> **DESCRIPTION OF THE TASK**: Images are not part of the copy; transcribe all the data exactly.

COLLECTED MATERIAL below:

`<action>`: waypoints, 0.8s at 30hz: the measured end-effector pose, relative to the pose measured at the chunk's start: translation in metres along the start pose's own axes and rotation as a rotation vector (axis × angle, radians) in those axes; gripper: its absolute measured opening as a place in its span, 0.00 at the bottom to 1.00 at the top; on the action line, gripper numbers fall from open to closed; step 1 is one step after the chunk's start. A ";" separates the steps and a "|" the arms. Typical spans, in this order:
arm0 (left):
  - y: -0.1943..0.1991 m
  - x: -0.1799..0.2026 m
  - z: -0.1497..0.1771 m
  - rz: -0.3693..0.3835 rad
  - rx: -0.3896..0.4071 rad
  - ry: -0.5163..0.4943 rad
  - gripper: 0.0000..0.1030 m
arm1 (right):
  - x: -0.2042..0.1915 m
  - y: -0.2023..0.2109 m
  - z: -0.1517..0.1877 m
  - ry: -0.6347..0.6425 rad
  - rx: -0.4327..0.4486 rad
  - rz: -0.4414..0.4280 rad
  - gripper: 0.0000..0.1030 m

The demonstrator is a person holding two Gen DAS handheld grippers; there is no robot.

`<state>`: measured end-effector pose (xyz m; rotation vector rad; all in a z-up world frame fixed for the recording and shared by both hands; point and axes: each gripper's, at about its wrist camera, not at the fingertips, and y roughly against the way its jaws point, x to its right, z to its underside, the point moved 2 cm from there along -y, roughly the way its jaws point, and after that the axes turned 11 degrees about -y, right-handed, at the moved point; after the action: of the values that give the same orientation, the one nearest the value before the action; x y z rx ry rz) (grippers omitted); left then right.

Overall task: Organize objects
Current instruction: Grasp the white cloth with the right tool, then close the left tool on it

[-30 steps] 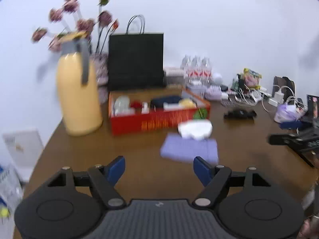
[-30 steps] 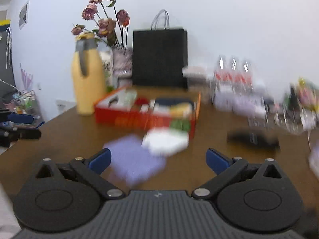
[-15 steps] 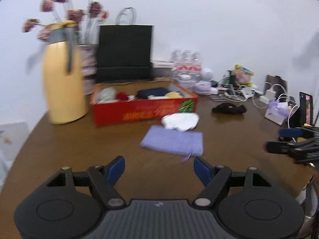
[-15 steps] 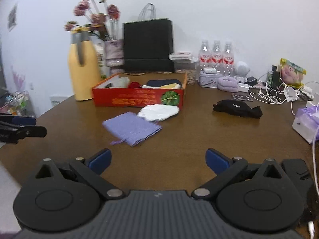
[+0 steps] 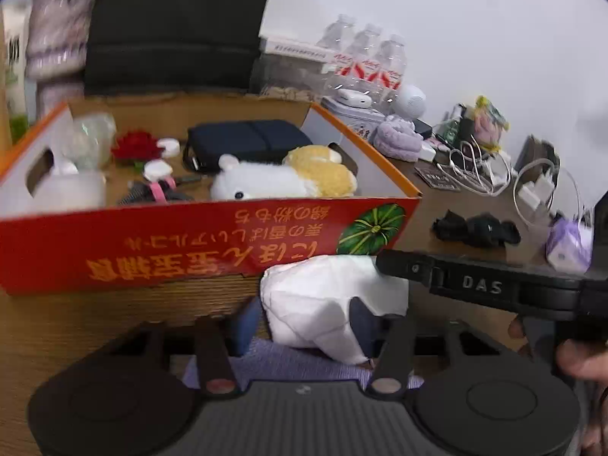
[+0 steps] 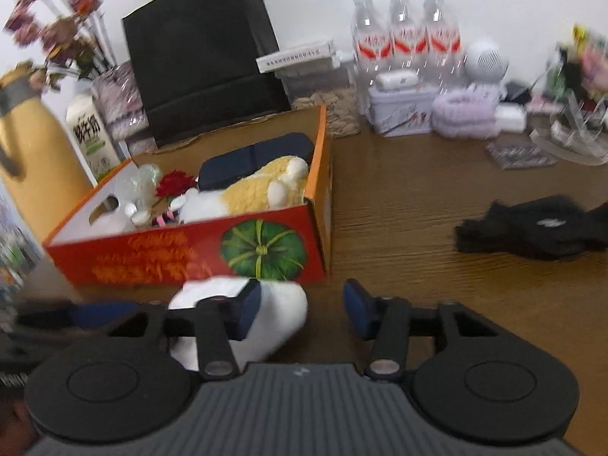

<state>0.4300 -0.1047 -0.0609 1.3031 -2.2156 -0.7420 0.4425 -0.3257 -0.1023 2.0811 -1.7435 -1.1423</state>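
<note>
Yellow flask (image 6: pixel 26 140): stands at your far left, behind the box's left end, with a milk carton (image 6: pixel 91 133) just beside it.
Black paper bag (image 6: pixel 205 57): upright behind the box, against the wall.
Red box (image 5: pixel 212 243): open-topped, directly ahead of both your grippers. It holds a plush toy (image 5: pixel 281 178), a dark blue pouch (image 5: pixel 247 140), a red flower (image 5: pixel 133 146) and small white items.
Left gripper (image 5: pixel 302 321): your blue pads sit either side of the white cloth bundle (image 5: pixel 326 304) and appear to press it; you are grasping it.
White cloth bundle: touches the box's front wall, lying partly on the purple cloth (image 5: pixel 288 364) beneath your left gripper.
Right gripper (image 6: pixel 302 309): released, jaws apart with bare table (image 6: pixel 418 205) between them. Your left pad overlaps the bundle (image 6: pixel 281 315); contact cannot be judged.
Obstruction: your right gripper's arm crosses the left camera's view just right of the bundle.
Black cloth (image 6: pixel 532 228): lies on the table well right of the box.
Rear right clutter: water bottles (image 6: pixel 406 34), a white tin (image 6: pixel 402 108), a lilac fluffy item (image 6: pixel 465 114), cables (image 5: pixel 478 174).
</note>
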 end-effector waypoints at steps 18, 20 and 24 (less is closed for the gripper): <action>0.113 0.051 0.068 0.011 0.075 -0.059 0.18 | -0.011 0.095 0.054 0.110 0.117 0.054 0.57; 0.113 0.051 0.068 -0.032 0.116 -0.111 0.44 | -0.004 0.080 0.040 0.176 0.110 0.126 0.77; 0.101 0.033 0.063 -0.080 0.106 -0.083 0.66 | 0.013 0.044 0.020 0.160 0.015 0.153 0.77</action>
<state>0.3109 -0.0795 -0.0379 1.4444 -2.3074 -0.7289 0.3967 -0.3440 -0.0952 1.9493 -1.8030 -0.8970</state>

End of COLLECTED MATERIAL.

> **RESULT**:
`<action>`: waypoints, 0.8s at 30hz: the measured end-effector pose, relative to the pose measured at the chunk's start: translation in metres along the start pose's own axes and rotation as a rotation vector (axis × angle, radians) in those axes; gripper: its absolute measured opening as a place in its span, 0.00 at the bottom to 1.00 at the top; on the action line, gripper numbers fall from open to closed; step 1 is one step after the chunk's start. A ";" separates the steps and a "|" the arms. Typical spans, in this order:
arm0 (left):
  - y: -0.1943..0.1991 m
  - x: -0.1799..0.2026 m
  - z: -0.1497..0.1771 m
  - rz: -0.3693..0.3835 rad
  - rx: -0.3896..0.4071 rad
  - ry: -0.5163..0.4943 rad
  - gripper: 0.0000..0.1030 m
arm1 (right):
  - x: -0.2042..0.1915 m
  - y: -0.2023..0.2109 m
  - z: -0.1517..0.1877 m
  - ry: -0.6347..0.6425 rad
  - rx: -0.4327..0.4486 rad
  - rz: -0.4414..0.4280 rad
  - gripper: 0.0000..0.1030 m

The demonstrator is a person holding two Gen DAS handheld grippers; there is no robot.

`<state>`: measured end-effector pose (xyz m; rotation vector rad; all in a z-up world frame fixed for the recording and shared by both hands; point and axes: each gripper's, at about its wrist camera, not at the fingertips, and y roughly against the way its jaws point, x to its right, z to its underside, the point moved 2 cm from there along -y, roughly the way its jaws point, and after that the axes turned 11 degrees about -y, right-handed, at the moved point; after the action: of the values that give the same orientation, the one nearest the value before the action; x y z rx ry rz) (grippers omitted); left then right.

Overall task: Organize objects
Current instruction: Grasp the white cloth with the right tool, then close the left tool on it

[-30 steps] 
[-30 steps] 
[-15 steps] 
[-15 steps] 
[+0 steps] 
[+0 steps] 

<state>0.4300 -0.1047 -0.0609 1.3031 -2.2156 -0.7420 0.4425 -0.3257 -0.1023 2.0811 -1.7435 -1.1423</state>
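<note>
Yellow flask (image 6: pixel 26 140): stands at your far left, behind the box's left end, with a milk carton (image 6: pixel 91 133) just beside it.
Black paper bag (image 6: pixel 205 57): upright behind the box, against the wall.
Red box (image 5: pixel 212 243): open-topped, directly ahead of both your grippers. It holds a plush toy (image 5: pixel 281 178), a dark blue pouch (image 5: pixel 247 140), a red flower (image 5: pixel 133 146) and small white items.
Left gripper (image 5: pixel 302 321): your blue pads sit either side of the white cloth bundle (image 5: pixel 326 304) and appear to press it; you are grasping it.
White cloth bundle: touches the box's front wall, lying partly on the purple cloth (image 5: pixel 288 364) beneath your left gripper.
Right gripper (image 6: pixel 302 309): released, jaws apart with bare table (image 6: pixel 418 205) between them. Your left pad overlaps the bundle (image 6: pixel 281 315); contact cannot be judged.
Obstruction: your right gripper's arm crosses the left camera's view just right of the bundle.
Black cloth (image 6: pixel 532 228): lies on the table well right of the box.
Rear right clutter: water bottles (image 6: pixel 406 34), a white tin (image 6: pixel 402 108), a lilac fluffy item (image 6: pixel 465 114), cables (image 5: pixel 478 174).
</note>
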 end-effector waypoints at steps 18, 20 and 24 (less is closed for the gripper): <action>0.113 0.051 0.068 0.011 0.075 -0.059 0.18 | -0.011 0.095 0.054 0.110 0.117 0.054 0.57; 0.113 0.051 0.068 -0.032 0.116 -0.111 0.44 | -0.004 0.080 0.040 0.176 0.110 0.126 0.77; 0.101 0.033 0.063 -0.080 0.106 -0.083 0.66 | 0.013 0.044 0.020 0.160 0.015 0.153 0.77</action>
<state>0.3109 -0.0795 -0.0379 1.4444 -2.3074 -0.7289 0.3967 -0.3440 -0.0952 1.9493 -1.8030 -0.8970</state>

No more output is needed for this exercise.